3. Recommend approval to authorize the administration to purchase a new digital LED Full Matrix Video scoreboard for Sams Stadium from VCRNOW in the amount of $1,400,000.00. Furthermore, to authorize the Superintendent to execute the contract for said scoreboard.
9. Discussion, consideration and possible action to maintain a list of attorneys to assist Brownsville Independent School District on on as needed basis for potential investigations, parent complaints, and general board functions
By Juan Montoya
Next Wednesday's special meeting of the Brownsville Independent School District's board of trustees has two items that everyone thought had gone off to a quiet, ignominious demise.
Instead, they have reared their ugly heads and by all appearances will receive a warm welcome from a majority of the board.
The first is the $1.4 million LED scoreboard for Sams Stadium which has been championed by trustee Joe "Coach" Rodriguez for the better part of a year. Rodriguez has argued that the purchase of the new board – like the millions spent on high school football and soccer fields – might not make winning teams of Brownsville, but will give the BISD bragging rights about having a "state-of-the-art" playing fields and a scoreboard at the stadium.
He has argued that there is a waiting line of businesses and professionals in McAllen just dying to plunk down their bucks to advertise on their board. So does this man that the business of BISD is business, not the education of the kiddos?
So far, the total of dollars spent on soccer fields and indoor training facilities is climbing toward $7 or $8 million. And like the choice of the artificial turf company Paragon, the district has narrowed the choices of vendors to a chosen few without having to comply with pesky bidding regulations.
As Rodriguez said about Paragon: "It's the finest company in the world," but didn't specify what made them he best in the planet. Perhaps it is his decades of experience in sports, his extensive contacts with sports equipment vendors, or his own track record as a vendor in Rio Grande VAlley school districts as well.
Rodriguez is one of those Old Brownsville politically-connected individuals who feel they are entitled to push their weight around and run over anyone who stands in their way because they know better than anyone what the city and the students need.
In fact, it was a loss of the Brownsville Golden Eagles against a Seguin team which propelled Rodriguez to his entitlement to legendary sports status, even though his Eagles got wiped out in the match 47-14. "Coach Joe Rod" has always hungered to be among the best despite the shortcomings of local athletes to compete with upstate teams.

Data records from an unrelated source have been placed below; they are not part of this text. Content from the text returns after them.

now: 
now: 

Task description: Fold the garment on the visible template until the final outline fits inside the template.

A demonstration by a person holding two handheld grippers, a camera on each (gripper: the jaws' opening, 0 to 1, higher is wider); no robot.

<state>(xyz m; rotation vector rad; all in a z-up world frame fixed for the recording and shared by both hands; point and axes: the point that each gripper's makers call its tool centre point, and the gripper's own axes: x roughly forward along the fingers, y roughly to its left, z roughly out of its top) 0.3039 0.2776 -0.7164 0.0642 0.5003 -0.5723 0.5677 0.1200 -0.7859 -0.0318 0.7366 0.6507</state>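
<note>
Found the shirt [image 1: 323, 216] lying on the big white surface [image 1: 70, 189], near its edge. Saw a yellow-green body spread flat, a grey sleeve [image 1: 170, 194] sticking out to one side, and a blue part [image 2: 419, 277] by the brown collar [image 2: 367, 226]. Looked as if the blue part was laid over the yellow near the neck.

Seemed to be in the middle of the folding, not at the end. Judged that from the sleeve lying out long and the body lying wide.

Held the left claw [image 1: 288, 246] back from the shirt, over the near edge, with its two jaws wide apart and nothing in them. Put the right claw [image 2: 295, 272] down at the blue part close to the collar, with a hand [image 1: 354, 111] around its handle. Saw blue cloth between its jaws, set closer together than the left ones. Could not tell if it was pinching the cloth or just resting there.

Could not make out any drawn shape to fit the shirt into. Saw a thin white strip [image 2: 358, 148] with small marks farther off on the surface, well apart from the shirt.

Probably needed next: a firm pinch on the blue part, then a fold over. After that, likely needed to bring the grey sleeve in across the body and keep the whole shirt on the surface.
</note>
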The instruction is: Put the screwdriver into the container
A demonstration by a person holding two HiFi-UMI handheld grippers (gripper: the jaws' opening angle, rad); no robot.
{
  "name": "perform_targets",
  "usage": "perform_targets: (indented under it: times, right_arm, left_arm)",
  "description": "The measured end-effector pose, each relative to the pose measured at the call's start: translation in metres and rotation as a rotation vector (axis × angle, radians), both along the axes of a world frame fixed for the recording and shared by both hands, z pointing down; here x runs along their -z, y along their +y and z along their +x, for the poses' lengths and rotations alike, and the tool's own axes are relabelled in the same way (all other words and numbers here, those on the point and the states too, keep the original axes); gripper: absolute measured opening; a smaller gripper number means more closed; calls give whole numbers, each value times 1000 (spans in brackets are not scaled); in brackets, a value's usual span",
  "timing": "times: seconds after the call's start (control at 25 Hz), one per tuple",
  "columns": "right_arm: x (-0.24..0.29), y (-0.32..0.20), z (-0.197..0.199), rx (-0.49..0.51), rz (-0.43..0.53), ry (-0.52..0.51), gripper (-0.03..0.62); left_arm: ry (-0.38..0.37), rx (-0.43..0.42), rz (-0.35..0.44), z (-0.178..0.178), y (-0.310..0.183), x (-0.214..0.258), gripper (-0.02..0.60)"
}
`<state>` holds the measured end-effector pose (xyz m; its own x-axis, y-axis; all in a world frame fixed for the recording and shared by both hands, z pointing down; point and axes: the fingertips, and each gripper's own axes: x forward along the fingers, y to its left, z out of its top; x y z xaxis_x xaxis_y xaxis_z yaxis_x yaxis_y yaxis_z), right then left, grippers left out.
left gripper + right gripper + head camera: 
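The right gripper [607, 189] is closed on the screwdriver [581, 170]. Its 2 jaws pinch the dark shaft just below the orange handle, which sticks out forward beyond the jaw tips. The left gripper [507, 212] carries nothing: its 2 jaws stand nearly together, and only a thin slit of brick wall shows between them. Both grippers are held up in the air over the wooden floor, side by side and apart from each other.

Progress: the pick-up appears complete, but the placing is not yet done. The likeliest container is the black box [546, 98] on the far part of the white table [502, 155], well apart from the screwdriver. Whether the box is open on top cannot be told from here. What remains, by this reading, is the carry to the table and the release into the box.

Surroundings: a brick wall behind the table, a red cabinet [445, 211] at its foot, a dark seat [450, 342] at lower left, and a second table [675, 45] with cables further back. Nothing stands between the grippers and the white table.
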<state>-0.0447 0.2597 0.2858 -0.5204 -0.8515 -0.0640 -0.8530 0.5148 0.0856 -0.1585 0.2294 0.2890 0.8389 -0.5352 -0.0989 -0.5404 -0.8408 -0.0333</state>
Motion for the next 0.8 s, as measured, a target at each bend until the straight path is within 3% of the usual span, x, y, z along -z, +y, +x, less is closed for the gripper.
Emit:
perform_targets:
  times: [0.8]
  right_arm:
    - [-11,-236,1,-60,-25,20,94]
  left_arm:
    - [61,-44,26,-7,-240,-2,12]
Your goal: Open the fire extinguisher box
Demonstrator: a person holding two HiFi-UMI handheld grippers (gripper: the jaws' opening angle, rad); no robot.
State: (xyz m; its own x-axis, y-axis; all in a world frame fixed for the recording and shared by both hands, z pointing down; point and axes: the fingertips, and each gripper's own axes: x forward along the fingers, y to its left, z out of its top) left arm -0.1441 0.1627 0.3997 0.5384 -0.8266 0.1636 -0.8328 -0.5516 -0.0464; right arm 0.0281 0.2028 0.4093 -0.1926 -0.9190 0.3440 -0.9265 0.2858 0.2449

But if you can't have the real thing, why not have the rudiments of greatness with sports facilities decked out with all the gadgets like million-dollar artificial turf fields and scoreboards and $895 championship rings for a state soccer champion team like Rivera and Porter? Of course, it doesn't hurt that "Coach Joe" and Superintendent Esperanza Zendejas got a free $995 ring from the vendor which, coincidentally, was a sister company of Rodriguez's employer BSN Sports?

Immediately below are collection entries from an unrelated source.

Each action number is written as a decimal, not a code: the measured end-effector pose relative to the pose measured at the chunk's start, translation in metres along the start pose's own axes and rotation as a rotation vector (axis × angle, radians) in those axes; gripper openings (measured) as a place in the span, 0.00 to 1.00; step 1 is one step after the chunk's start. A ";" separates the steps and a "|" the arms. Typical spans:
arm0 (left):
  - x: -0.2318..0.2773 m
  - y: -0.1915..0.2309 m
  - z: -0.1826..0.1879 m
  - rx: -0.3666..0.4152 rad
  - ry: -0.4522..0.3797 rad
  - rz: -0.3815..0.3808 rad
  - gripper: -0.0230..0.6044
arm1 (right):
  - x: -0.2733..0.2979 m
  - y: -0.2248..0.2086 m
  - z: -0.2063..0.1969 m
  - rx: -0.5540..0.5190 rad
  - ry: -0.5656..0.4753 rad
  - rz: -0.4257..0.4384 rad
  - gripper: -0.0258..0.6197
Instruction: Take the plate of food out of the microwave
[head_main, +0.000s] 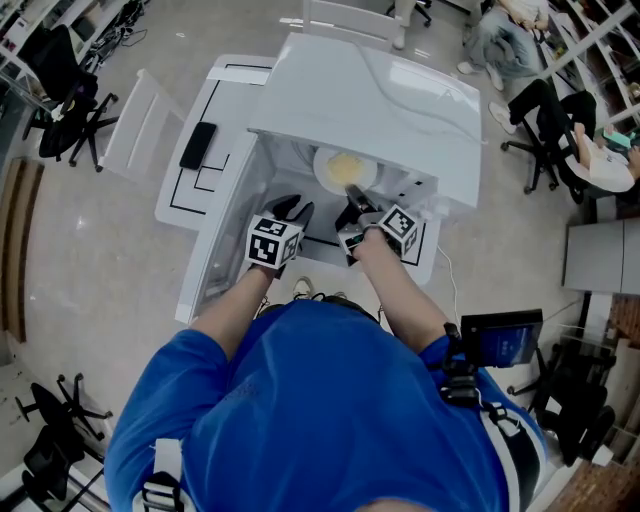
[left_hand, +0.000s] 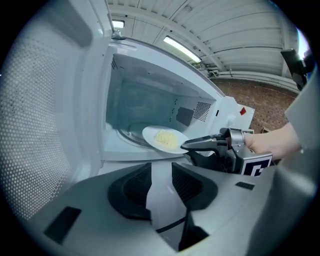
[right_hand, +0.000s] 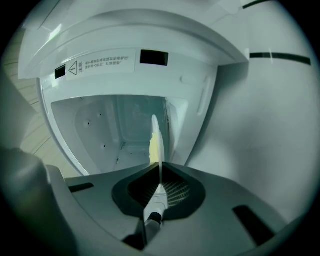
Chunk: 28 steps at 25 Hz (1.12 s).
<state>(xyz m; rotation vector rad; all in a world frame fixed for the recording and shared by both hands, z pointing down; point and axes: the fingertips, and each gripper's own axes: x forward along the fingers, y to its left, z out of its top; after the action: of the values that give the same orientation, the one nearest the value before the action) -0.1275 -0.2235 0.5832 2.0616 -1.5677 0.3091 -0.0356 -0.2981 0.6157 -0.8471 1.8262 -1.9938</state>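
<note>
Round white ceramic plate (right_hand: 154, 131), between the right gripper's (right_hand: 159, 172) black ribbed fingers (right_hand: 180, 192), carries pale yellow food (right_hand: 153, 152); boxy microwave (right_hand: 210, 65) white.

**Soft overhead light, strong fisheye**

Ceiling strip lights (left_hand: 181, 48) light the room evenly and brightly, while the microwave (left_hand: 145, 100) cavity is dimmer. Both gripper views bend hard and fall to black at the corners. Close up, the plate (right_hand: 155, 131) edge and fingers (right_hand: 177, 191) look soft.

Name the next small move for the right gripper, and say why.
Probably draw the right gripper straight back, keeping it level. Its jaws are shut on the near rim of the plate, which sits partly inside the microwave with yellow food on it. The left gripper is open and empty.
</note>
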 end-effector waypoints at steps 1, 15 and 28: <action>-0.001 0.000 0.001 -0.002 -0.004 0.000 0.26 | -0.002 0.001 -0.001 -0.003 0.004 0.000 0.07; -0.017 -0.011 -0.005 -0.069 -0.040 -0.046 0.25 | -0.052 0.011 -0.026 -0.041 0.017 0.022 0.07; -0.065 -0.033 -0.011 -0.173 -0.203 0.078 0.07 | -0.122 0.013 -0.035 -0.032 0.113 0.093 0.07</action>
<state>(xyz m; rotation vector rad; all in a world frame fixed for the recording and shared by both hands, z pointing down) -0.1142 -0.1583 0.5521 1.9502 -1.7318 -0.0095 0.0359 -0.2005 0.5759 -0.6583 1.9261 -1.9962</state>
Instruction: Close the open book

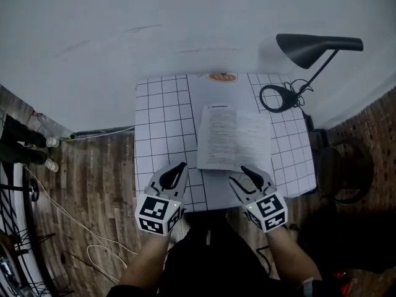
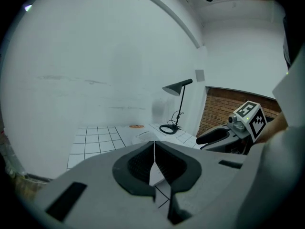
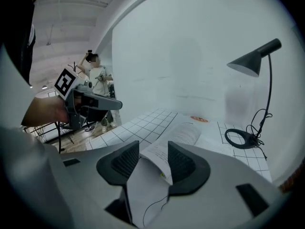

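Note:
The open book [image 1: 235, 138] lies with its white printed pages up on the gridded white table [image 1: 161, 122], right of the middle. In the right gripper view the book [image 3: 183, 135] curves up just beyond the jaws. My right gripper [image 1: 243, 174] hovers at the book's near edge, open, and the page corner shows through the gap of the right gripper [image 3: 153, 163] without the pads pressing on it. My left gripper [image 1: 179, 167] is over the table's near edge, left of the book and apart from it. The left gripper [image 2: 154, 149] has its pads together, holding nothing.
A black desk lamp [image 1: 315, 48] stands at the table's far right with a coiled cable [image 1: 279, 98] at its foot. An orange oval object [image 1: 223, 77] lies at the far edge. A dark chair [image 1: 346, 172] stands to the right. A white wall is behind.

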Available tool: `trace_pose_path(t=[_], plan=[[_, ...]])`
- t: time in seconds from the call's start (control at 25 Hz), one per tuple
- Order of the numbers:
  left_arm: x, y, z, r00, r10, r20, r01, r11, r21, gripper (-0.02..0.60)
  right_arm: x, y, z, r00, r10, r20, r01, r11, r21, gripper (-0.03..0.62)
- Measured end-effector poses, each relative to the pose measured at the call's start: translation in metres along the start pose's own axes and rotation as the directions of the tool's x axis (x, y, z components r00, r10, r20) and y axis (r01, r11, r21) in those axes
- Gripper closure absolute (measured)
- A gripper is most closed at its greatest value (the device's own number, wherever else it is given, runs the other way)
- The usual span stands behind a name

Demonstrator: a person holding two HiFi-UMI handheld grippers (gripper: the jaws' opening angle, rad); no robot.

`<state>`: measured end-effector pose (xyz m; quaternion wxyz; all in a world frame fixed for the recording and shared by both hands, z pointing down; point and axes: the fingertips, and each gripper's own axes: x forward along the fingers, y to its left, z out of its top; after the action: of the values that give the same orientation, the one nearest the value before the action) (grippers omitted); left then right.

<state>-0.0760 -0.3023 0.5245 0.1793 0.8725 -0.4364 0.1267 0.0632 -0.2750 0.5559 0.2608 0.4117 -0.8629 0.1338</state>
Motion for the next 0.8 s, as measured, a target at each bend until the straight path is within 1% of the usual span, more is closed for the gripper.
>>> trace_pose_path(t=[0.16, 0.28, 0.36, 0.44, 0.52, 0.8], plan=[[0.017, 0.000, -0.024, 0.999, -0.015, -0.043, 0.014, 1.000, -0.015, 0.572, 0.027, -0.003, -0.026, 0.998, 0.012, -0.054, -0.014, 0.999, -0.040, 0.387], [0.028, -0.001, -0.035, 0.998, -0.026, -0.066, 0.025, 1.000, -0.019, 0.572, 0.049, -0.005, -0.044, 0.996, 0.009, -0.094, -0.017, 0.997, -0.082, 0.370], [0.033, 0.000, -0.043, 0.996, -0.031, -0.079, 0.029, 0.999, -0.019, 0.572, 0.062, -0.008, -0.052, 0.994, -0.018, -0.111, 0.002, 0.990, -0.145, 0.362], [0.035, 0.004, -0.051, 0.996, -0.027, -0.090, 0.025, 0.999, -0.020, 0.572, 0.073, -0.011, -0.057, 0.991, -0.064, -0.120, 0.035, 0.973, -0.230, 0.361], [0.036, 0.011, -0.055, 0.996, -0.018, -0.090, 0.016, 1.000, -0.024, 0.572, 0.082, -0.012, -0.059, 0.988, -0.098, -0.122, 0.059, 0.955, -0.291, 0.361], [0.043, 0.027, -0.068, 0.995, -0.009, -0.100, 0.004, 0.999, -0.050, 0.572, 0.099, -0.004, -0.066, 0.984, -0.098, -0.152, 0.039, 0.935, -0.353, 0.355]])
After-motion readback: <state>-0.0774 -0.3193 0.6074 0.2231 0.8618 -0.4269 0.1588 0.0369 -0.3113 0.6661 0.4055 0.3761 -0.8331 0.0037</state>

And if it wasn't enough that the district in the poorest community in the United States is spending money on extravagances like LED scoreboards, artificial turf or diamond rings for kids, why not keep a covey of lawyers on retainer to "assist Brownsville Independent School District on on as needed basis for potential investigations, parent complaints, and general board functions."?
It's not like the district doesn't have a team of attorneys and a $280,000 legal counsel in Baltazar Salazar to "assist Brownsville Independent School District on on as needed basis for potential investigations, parent complaints, and general board functions,"now we will pay through the nose for a flock of legal eagles to assist them.

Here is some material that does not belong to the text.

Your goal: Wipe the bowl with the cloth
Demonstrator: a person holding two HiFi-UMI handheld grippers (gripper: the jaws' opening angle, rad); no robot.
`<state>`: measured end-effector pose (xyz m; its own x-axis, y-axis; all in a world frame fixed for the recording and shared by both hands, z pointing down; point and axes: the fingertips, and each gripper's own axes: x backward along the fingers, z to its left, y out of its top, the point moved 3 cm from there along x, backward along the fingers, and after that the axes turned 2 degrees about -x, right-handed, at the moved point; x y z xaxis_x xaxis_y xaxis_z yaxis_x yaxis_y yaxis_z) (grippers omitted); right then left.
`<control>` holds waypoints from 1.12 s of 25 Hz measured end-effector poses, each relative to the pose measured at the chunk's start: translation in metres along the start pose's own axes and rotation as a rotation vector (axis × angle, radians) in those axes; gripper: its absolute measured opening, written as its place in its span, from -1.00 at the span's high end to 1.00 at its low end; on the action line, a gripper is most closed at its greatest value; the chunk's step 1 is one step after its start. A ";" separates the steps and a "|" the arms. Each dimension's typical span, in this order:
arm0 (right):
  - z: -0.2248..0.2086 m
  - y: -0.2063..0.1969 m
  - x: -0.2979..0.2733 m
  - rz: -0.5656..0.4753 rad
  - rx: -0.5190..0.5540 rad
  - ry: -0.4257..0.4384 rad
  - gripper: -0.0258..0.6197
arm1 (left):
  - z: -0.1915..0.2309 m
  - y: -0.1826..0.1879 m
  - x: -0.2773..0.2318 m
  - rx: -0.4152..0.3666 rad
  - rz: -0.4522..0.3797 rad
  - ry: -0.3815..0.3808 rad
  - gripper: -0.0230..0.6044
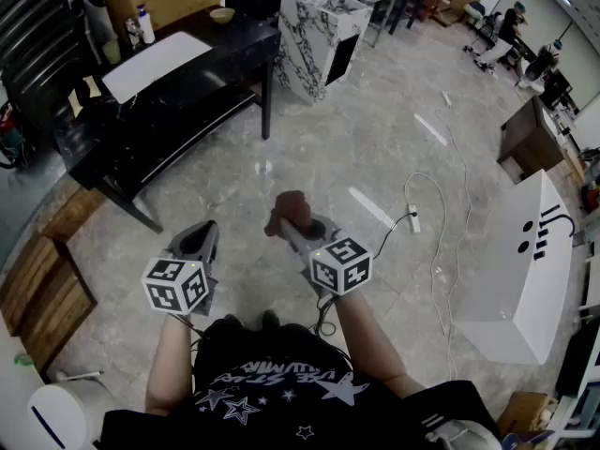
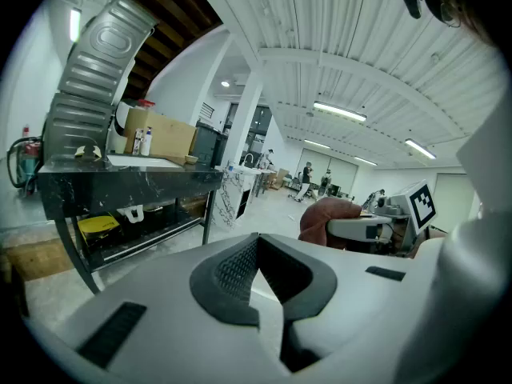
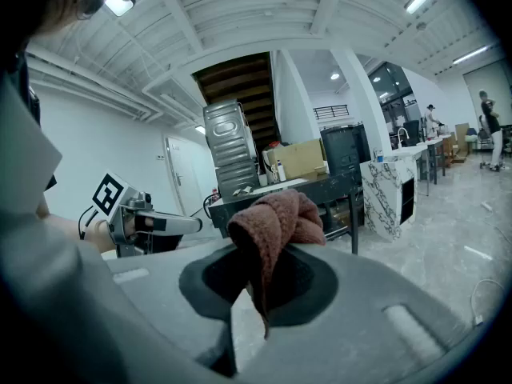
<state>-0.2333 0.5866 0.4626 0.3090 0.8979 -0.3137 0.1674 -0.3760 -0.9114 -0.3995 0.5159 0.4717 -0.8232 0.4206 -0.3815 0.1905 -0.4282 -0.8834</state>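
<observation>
Right now, pinches a rust-brown cloth (image 3: pixel 276 218) in the jaws of the right gripper (image 3: pixel 258 282), bunched above the tips with one corner hanging down between them. Holds the left gripper (image 2: pixel 260 254) just left of those jaws, its own jaws pressed together on nothing. Points both slightly downward over the grey floor (image 1: pixel 375 157). Finds a small tan bowl (image 1: pixel 222 14) well ahead of both pairs of jaws, at the far edge of a black worktop (image 1: pixel 202 87), well apart from the cloth.
</observation>
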 end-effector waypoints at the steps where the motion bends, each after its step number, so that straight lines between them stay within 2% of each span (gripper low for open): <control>1: -0.003 0.000 0.001 0.000 -0.002 0.001 0.77 | -0.002 0.000 -0.002 -0.002 -0.001 0.001 0.90; 15: -0.025 -0.002 0.000 0.002 -0.014 0.012 0.77 | -0.010 -0.004 -0.026 -0.021 0.039 -0.007 0.90; 19: -0.030 0.001 0.001 -0.016 -0.013 0.015 0.77 | -0.011 0.002 -0.029 -0.038 0.028 -0.008 0.90; 28: -0.063 0.010 -0.039 -0.006 -0.047 -0.032 0.77 | 0.029 0.025 -0.063 -0.053 0.016 -0.014 0.90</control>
<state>-0.1844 0.5332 0.4826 0.2783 0.9066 -0.3172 0.2136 -0.3804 -0.8998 -0.3586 0.4555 0.4821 -0.8274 0.4024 -0.3917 0.2310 -0.3918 -0.8906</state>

This is another one of those ideas who everyone had thought was dead after numerous attempts to resuscitate it by Rodriguez who said the high-priced Salazar did not fit the bill on certain issues where he was not specialized. He hitched his idea to one floated by Dr. Sylvia Atkinson who said her she wouldn't mind to have lawyers handle Level I and Level II grievances and the board handle those that reached Level III.
Expensive sports luxuries and a gaggle of lawyers champing at the bit to get a chance of the BISD's $540 million budget? Good thing this administration and board majority have their priorities straight.